Monsanto case reaffirms that robotics will shape the future of agrochemicals
By Dr Khasha Ghaffarzadeh, research director, IDTechEx.
A US court recently held Monsanto’s glyphosate responsible for causing cancer in a ground keeper, awarding $289 million of damages. This is a critical verdict in that it demonstrates that glyphosate - as one of the most popular non-selective herbicides worldwide- is on shaky ground. Indeed, for some time now, this agrochemical has managed only to just about retain its legal permits in the face of mounting concern over its toxicity. This verdict, even if subject to appeal, will have surely sounded the alarm bells in the board rooms of agrochemical companies worldwide.
Long-term future
You might wonder what the link between this verdict and agricultural robotics is? The answer is everything. In a previous article authored two years ago, I had argued that agricultural robots are the long-term future of the agrochemical business. This verdict only serves to reinforce this argument, demonstrating that agrochemical businesses need to urgently start reinventing themselves as being in the business of controlling weeds, and not just agrochemical supplies. Inevitably, robots, AI, and smart agricultural tools will come to form a major part of a weed control (not chemical) focused business.
Drones
To learn more see the IDTechEx Research report Agricultural Robots and Drones 2018-2038: Technologies, Markets and Players. This report analyses how robotic market and technology developments will change the business of agriculture, enabling ultra-precision and/or autonomous farming and helping address key global challenges. It also develops a detailed roadmap of how robotic technology will become the future of agrochemicals business and how it will modify the way we design agricultural machinery.
Precision agriculture has been around for decades. From its early days, this approach has sought to utilise imaging techniques to enable precision identification and thus precision action taking. However, at the time, the cost of data acquisition (via sensors and cameras) and processing was prohibitively high, both in time and money terms, to warrant any commercial implementation.
Positive change
That has now all changed thanks to developments in other industries such as consumer electronics. Indeed, for several years now, companies have demonstrated robotics equipped with deep learning based advance vison technologies that can rapidly distinguish between crops and weeds and to rapidly take site specific action to eliminate the weed. One such example was Blue River Technologies which was acquired by John Deere in 2017 for $305 million. Interestingly, Blue River Technologies counted amongst its investors some of the world’s largest agrochemical makers including Monsanto.

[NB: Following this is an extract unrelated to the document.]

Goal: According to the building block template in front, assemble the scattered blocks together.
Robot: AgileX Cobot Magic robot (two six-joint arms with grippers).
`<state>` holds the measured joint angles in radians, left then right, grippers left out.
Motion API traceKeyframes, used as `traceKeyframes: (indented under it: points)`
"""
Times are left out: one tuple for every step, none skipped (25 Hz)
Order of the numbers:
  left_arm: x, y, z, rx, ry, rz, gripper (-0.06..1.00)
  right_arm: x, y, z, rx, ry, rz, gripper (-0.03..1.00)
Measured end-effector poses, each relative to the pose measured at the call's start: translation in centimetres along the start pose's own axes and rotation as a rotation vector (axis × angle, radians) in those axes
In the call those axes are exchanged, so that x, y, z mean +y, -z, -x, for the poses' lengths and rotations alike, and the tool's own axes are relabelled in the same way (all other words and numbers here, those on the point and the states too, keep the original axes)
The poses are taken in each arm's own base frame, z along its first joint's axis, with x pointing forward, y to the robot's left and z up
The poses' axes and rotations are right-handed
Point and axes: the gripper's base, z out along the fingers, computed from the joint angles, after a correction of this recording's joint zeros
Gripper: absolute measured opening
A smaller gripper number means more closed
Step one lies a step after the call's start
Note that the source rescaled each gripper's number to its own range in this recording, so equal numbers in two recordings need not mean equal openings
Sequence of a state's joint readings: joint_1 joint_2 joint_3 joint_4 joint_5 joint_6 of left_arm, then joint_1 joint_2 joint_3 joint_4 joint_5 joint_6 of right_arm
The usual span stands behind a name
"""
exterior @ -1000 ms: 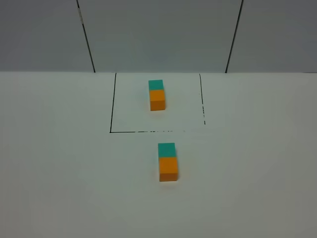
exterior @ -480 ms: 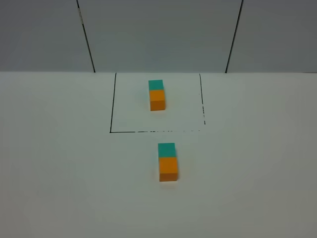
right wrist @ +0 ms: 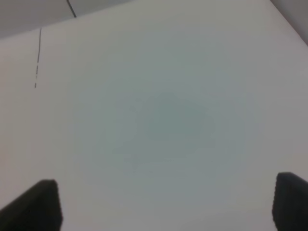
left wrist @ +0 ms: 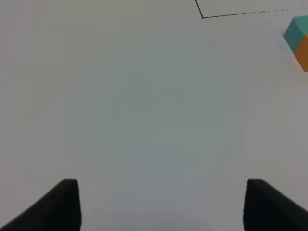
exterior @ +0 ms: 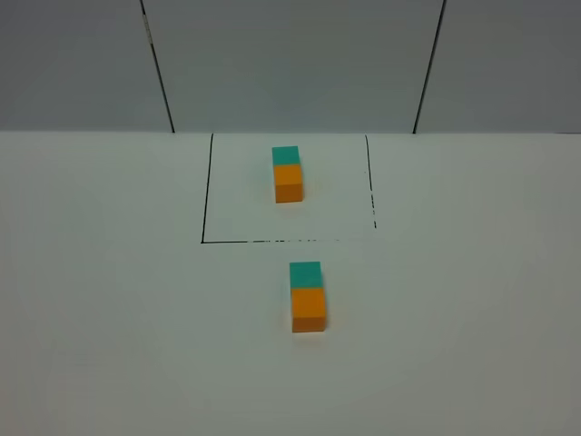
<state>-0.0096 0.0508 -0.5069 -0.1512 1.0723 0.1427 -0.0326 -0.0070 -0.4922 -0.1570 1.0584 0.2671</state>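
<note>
Teal block (exterior: 305,273) touches orange block (exterior: 309,309) mid-surface, mirroring the framed template (exterior: 288,173) near the far edge; we judge assembly done, so left gripper (left wrist: 161,204) and right gripper (right wrist: 166,204) gape wide, empty.

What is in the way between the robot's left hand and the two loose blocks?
Nothing visible. The left gripper hangs open over bare table, and the teal block joined to the orange block sits off to one side with only empty white surface between. In the high view both loose blocks already sit together below the template.
</note>
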Motion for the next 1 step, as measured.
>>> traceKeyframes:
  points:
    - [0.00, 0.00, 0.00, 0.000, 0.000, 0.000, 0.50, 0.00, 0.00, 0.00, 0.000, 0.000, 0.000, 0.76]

This approach is radically different from the glyphosate-based approach in which the non-selective herbicide kills everything apart from the genetically engineered seeds. This action is site- or even potentially plant- specific, requiring the use of customised weed control action which could be a precision sprayed selective speciality chemical. This technology also lays the foundation for doing more than just weed control, e.g., it can evolve to site specific fertilizer and nutrient deposition technique.